_Activity_.
For the listing that follows, report how many lines contain the string "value", giving the number alone.

_Exercise data_.
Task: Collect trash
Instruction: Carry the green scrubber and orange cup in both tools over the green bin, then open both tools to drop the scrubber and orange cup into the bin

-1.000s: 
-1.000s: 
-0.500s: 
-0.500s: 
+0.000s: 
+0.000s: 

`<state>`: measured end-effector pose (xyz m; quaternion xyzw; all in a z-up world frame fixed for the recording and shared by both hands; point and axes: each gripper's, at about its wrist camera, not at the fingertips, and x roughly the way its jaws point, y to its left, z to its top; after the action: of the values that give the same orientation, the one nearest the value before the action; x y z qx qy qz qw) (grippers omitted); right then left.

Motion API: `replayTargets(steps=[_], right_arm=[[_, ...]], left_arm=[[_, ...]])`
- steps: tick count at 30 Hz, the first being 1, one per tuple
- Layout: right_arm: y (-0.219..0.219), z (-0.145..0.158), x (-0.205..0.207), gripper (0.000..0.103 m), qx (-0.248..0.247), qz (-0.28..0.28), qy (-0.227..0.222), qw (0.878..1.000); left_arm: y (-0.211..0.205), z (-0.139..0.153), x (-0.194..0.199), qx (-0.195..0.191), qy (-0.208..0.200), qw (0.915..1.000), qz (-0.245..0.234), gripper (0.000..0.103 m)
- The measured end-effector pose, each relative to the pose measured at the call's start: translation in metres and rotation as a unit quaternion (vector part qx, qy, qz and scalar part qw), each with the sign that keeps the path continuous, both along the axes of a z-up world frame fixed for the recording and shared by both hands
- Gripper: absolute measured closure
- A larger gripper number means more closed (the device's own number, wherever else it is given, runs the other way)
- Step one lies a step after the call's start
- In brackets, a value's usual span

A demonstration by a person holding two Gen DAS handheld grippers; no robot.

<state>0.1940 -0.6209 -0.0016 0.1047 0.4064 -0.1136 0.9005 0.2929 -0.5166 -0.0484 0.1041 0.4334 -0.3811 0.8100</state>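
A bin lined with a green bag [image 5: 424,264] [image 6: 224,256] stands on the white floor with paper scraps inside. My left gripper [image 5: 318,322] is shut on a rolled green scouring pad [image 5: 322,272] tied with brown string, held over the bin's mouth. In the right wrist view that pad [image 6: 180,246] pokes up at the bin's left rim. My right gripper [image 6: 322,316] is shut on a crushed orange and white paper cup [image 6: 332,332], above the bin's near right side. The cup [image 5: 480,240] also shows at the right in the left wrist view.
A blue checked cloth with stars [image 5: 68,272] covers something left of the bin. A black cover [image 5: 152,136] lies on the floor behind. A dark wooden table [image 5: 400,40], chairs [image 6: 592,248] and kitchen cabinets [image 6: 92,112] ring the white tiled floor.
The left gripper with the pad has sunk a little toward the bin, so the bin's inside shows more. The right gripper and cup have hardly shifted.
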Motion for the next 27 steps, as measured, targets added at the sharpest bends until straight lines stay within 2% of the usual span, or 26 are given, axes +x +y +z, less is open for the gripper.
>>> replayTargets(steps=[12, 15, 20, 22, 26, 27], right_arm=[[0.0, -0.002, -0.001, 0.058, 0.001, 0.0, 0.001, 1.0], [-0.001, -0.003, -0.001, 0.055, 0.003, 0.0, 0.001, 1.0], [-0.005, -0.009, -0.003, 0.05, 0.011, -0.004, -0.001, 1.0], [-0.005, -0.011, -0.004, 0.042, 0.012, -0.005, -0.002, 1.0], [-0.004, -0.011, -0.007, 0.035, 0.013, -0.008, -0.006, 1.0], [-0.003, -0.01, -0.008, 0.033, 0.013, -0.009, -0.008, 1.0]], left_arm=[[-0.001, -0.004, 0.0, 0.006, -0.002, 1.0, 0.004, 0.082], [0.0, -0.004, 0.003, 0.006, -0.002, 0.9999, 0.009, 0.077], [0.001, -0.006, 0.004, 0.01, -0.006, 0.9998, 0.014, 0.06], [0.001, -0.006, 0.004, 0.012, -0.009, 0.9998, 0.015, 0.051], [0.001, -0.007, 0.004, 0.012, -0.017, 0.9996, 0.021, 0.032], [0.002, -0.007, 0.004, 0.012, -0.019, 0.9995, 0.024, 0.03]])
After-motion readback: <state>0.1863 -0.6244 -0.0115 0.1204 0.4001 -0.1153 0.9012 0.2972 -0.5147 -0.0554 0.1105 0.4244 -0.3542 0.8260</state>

_Finished task_.
2